- _WORK ITEM_
The output should be exactly the lines from the one containing "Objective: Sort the" through the last line of the records, and only those.

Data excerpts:
******
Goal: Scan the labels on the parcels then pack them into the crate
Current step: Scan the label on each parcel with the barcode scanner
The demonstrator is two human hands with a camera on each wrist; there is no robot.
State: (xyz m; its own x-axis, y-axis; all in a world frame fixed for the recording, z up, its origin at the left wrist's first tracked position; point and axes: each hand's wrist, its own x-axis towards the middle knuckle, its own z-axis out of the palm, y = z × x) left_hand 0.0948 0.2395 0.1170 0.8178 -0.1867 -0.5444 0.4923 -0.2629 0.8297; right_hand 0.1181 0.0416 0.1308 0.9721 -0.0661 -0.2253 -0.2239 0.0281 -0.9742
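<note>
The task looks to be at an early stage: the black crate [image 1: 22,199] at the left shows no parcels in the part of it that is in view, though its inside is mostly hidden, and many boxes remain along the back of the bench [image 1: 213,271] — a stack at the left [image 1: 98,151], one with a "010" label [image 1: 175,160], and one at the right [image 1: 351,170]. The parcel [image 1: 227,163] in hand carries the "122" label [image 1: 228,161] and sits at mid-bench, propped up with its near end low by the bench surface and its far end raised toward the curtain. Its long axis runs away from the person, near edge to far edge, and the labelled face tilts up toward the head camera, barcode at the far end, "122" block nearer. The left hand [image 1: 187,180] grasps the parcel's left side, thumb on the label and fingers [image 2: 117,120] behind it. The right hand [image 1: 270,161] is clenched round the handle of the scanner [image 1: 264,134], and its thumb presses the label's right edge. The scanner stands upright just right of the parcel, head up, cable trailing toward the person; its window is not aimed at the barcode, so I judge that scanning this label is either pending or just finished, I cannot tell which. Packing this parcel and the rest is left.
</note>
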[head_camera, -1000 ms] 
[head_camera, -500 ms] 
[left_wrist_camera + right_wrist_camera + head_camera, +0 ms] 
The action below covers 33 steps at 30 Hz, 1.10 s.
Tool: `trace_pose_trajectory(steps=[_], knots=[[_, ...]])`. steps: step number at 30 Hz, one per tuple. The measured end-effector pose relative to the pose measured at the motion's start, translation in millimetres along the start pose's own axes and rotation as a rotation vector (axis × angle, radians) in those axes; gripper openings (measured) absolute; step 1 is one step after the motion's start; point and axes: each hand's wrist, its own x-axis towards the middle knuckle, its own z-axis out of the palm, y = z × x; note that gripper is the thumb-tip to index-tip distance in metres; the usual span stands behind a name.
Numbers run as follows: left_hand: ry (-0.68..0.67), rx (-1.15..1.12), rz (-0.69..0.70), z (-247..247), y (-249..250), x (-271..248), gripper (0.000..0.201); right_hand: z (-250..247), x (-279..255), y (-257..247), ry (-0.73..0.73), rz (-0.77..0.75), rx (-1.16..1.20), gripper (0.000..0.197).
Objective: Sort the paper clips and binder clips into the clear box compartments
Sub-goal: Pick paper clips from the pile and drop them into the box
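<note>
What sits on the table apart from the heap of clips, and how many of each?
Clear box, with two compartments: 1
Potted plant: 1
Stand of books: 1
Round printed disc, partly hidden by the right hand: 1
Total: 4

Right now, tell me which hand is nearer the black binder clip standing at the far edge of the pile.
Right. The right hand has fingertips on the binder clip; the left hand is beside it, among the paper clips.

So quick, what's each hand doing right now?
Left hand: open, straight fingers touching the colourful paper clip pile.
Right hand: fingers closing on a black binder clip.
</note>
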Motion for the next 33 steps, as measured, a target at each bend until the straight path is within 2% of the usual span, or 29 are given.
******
- _YOUR RESPONSE_
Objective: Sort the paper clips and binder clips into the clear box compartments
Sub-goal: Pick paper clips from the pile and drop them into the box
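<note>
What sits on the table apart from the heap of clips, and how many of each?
Clear box, with two compartments: 1
Potted plant: 1
Stand of books: 1
Round printed disc, partly hidden by the right hand: 1
Total: 4

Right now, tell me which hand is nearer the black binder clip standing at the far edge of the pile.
Right. The right hand has fingertips on the binder clip; the left hand is beside it, among the paper clips.

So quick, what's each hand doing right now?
Left hand: open, straight fingers touching the colourful paper clip pile.
Right hand: fingers closing on a black binder clip.
</note>
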Motion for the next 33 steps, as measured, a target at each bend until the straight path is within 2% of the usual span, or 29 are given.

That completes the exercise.